YOUR GOAL :: A faithful copy of the data is the goal; set it down exactly, without the images.
===== SUPPLIED MATERIAL
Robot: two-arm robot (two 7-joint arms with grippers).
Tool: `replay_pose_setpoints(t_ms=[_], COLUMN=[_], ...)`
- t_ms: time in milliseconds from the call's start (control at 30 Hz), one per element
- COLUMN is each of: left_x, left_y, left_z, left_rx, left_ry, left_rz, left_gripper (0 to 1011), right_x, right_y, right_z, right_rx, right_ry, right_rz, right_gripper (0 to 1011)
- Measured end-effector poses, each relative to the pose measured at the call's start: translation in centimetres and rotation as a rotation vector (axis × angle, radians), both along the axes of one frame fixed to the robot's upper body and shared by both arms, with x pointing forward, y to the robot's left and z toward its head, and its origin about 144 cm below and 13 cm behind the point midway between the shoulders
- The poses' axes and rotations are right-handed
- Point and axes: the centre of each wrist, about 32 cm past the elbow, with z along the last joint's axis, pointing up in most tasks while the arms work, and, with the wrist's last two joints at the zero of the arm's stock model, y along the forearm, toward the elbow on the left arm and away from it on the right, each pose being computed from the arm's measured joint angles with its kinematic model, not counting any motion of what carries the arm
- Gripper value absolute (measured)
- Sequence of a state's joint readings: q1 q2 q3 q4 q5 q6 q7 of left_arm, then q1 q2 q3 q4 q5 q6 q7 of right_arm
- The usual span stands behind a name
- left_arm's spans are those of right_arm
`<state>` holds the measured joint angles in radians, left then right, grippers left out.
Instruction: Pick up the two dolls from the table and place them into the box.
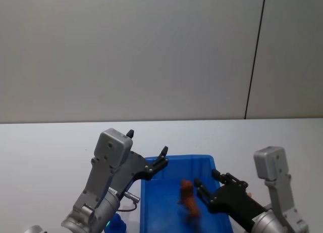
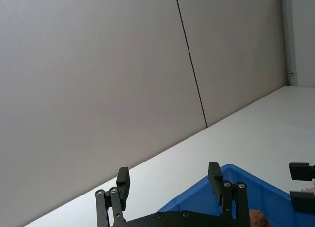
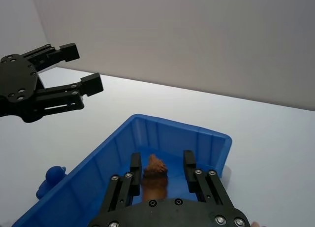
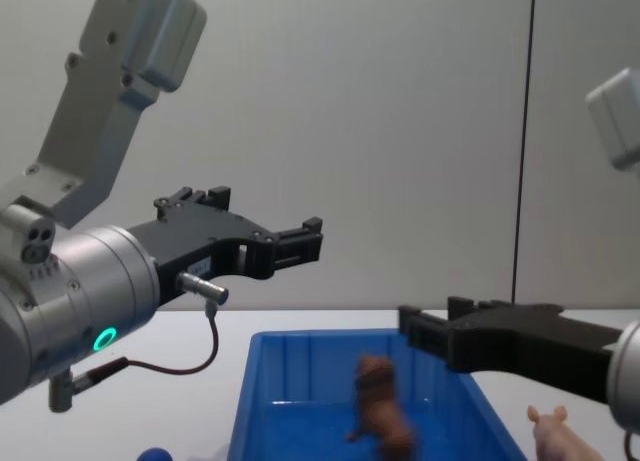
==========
RESPONSE TO THE EXERCISE ::
Robot: two-arm robot (two 7-joint arms with grippers).
Tool: `replay_pose_setpoints(t_ms=[_], COLUMN=[_], ...)`
- t_ms: time in milliseconds from the call's start (control at 30 Hz), one per element
- COLUMN is each of: left_x, left_y, left_z, left_rx, left_ry, left_rz, left_gripper (0 to 1011), right_x, right_y, right_z, right_rx, right_ry, right_rz, right_gripper (0 to 1011)
- Measured end-effector poses, each relative to the pose measured at the call's start: translation in centimetres and rotation as a rotation vector (axis × angle, radians), both along the axes of one frame fixed to the robot's upper body and shared by both arms, with x pointing forward, y to the robot's left and z toward its head, and its origin about 144 cm below and 13 cm behind the point midway between the shoulders
- The poses' axes and rotations are right-handed
- Point and axes: the centre of each wrist, about 32 cm past the elbow, with z along the last joint's axis, pointing up in most tasks while the arms work, and, with the wrist's last two joints at the zero of the arm's stock model, y along the forearm, toward the elbow on the left arm and away from it on the right, each pose being computed from the arm's measured joint angles with its kinematic model, not counting any motion of what carries the arm
- Gripper value absolute (measured)
- Sequence of a state's joint readings: q1 q2 q3 q4 q5 q6 q7 of left_arm, then q1 q2 q3 q4 q5 q6 q7 of right_arm
- The usual span stands behind a name
- left_arm's spans are those of right_arm
`<state>` holds the measured joint angles in radians, left then right, grippers left out.
Instruction: Pick up the two dolls from the table and place them into the box.

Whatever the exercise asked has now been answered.